WHAT TO WORK ON -> Only one stretch of the data below should be repeated: the lines from the line containing "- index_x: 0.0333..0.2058" through the line containing "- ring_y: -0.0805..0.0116", inclusive, exactly as they are.

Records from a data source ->
——————————
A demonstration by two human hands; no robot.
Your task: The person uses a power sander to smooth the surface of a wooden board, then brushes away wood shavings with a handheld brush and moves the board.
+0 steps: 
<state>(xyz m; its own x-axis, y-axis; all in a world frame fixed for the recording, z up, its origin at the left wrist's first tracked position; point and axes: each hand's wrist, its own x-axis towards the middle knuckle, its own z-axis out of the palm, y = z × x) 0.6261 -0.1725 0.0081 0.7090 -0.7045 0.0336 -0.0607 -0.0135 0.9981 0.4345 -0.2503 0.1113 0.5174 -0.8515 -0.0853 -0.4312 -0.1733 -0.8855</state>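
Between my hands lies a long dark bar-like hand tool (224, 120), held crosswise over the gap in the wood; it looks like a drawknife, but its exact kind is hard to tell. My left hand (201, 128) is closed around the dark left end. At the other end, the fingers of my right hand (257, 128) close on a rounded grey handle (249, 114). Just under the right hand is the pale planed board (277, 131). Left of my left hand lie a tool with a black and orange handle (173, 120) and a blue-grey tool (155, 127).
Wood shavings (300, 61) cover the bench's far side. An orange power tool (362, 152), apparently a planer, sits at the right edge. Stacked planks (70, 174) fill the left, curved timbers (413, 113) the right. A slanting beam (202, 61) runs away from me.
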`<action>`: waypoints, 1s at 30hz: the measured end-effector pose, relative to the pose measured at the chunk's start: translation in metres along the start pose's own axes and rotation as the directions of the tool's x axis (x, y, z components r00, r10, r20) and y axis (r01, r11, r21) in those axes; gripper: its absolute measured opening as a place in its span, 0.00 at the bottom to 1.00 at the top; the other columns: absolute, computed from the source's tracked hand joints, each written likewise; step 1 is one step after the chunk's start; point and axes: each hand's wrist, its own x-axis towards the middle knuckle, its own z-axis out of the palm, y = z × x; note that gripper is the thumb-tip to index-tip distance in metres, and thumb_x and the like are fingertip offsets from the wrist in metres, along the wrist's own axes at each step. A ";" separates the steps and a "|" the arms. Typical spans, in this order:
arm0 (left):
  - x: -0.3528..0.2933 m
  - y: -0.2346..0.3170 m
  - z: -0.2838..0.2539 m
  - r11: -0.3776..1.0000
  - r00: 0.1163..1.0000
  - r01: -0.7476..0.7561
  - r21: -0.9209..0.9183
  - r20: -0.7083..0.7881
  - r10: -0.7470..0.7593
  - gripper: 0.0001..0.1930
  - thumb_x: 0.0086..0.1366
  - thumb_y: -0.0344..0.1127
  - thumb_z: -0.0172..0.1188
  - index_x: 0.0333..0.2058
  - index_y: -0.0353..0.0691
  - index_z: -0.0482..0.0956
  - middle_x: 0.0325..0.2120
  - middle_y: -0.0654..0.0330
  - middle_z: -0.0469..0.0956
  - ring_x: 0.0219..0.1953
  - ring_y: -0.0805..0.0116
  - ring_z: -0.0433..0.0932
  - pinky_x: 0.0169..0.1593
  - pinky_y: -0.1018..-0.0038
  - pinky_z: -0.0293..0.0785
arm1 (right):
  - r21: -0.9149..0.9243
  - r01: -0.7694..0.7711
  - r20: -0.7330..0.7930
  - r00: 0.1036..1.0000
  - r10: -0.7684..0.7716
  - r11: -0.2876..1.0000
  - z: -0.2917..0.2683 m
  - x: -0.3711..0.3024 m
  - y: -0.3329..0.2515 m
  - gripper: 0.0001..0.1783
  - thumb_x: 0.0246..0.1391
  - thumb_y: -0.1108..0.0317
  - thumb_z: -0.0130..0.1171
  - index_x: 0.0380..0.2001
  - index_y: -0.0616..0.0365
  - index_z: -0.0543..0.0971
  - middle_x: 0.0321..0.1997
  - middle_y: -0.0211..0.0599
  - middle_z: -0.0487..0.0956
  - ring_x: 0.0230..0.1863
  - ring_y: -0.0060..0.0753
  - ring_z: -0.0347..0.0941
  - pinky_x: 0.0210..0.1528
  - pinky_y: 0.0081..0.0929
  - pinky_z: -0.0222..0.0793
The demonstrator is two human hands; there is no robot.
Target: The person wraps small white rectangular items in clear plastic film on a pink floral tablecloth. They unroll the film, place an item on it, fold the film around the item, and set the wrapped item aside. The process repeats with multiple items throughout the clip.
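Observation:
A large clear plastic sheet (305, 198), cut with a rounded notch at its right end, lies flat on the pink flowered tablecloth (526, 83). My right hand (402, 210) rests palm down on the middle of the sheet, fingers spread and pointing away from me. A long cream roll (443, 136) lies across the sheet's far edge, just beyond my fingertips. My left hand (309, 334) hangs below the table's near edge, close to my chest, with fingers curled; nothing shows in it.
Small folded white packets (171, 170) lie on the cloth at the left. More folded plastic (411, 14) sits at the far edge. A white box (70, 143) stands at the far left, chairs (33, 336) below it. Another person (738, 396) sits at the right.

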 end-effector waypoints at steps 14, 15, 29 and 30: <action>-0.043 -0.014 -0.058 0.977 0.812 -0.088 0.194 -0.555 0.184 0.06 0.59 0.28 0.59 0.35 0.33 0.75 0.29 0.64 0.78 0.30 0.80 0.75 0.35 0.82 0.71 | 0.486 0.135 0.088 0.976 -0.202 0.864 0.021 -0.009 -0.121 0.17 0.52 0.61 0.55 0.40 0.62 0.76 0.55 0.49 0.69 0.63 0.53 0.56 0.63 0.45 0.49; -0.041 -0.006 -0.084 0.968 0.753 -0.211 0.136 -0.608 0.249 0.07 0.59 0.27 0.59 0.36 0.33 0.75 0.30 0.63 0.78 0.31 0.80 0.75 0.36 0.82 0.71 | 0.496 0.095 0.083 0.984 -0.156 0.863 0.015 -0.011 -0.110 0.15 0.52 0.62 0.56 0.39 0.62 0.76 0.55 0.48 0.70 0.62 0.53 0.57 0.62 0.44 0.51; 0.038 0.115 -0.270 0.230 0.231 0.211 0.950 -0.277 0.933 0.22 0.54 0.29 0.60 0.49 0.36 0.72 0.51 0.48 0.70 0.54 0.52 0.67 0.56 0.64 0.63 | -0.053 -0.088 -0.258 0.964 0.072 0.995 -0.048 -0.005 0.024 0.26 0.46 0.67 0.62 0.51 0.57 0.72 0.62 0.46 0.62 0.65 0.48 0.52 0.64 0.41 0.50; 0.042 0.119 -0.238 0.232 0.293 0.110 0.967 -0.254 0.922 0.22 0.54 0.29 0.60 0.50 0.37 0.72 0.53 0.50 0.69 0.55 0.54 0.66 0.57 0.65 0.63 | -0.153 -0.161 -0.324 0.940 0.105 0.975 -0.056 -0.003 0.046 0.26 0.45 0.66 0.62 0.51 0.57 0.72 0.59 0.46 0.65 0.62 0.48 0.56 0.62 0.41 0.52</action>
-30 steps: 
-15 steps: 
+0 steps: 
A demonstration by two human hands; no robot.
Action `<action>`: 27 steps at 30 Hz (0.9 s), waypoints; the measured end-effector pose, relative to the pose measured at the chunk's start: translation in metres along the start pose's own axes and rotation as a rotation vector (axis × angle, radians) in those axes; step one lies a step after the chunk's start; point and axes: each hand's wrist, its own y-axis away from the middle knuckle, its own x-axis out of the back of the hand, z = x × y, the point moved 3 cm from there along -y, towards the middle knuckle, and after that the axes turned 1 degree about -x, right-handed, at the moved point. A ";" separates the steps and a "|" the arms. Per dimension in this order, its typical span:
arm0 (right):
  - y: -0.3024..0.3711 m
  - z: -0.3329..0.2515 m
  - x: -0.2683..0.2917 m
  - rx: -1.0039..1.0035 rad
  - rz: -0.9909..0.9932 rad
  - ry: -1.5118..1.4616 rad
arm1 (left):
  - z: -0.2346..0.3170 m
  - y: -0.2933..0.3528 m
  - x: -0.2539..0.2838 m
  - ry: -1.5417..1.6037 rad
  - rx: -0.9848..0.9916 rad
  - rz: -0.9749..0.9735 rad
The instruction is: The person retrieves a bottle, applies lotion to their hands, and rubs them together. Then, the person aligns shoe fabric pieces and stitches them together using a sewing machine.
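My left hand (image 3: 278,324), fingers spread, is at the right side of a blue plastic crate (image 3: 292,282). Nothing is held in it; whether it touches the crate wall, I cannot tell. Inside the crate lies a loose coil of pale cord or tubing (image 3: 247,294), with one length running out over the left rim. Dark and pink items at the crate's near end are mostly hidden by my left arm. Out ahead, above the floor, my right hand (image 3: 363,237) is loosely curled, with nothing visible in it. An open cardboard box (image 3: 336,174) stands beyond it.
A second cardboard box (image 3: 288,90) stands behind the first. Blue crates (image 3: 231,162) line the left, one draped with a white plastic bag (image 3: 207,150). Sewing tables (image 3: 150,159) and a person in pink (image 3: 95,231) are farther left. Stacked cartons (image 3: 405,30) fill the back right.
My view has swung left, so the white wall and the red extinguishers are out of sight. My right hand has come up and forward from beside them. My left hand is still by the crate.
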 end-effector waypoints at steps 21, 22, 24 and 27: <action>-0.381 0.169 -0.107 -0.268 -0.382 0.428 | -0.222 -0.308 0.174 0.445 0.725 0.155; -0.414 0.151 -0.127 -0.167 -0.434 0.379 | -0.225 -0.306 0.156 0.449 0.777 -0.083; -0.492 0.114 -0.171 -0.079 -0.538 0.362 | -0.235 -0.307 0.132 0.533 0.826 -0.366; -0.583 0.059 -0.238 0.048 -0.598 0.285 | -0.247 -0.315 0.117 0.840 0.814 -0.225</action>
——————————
RESULT BELOW ->
  - index_x: 0.0333..0.2058
  - index_y: -0.0353..0.0691
  - index_z: -0.0482..0.0956
  - middle_x: 0.0325..0.2120
  - middle_y: -0.0654..0.0330
  - middle_z: -0.0469..0.0956
  - ring_x: 0.0219..0.1953
  - ring_y: -0.0805..0.0116

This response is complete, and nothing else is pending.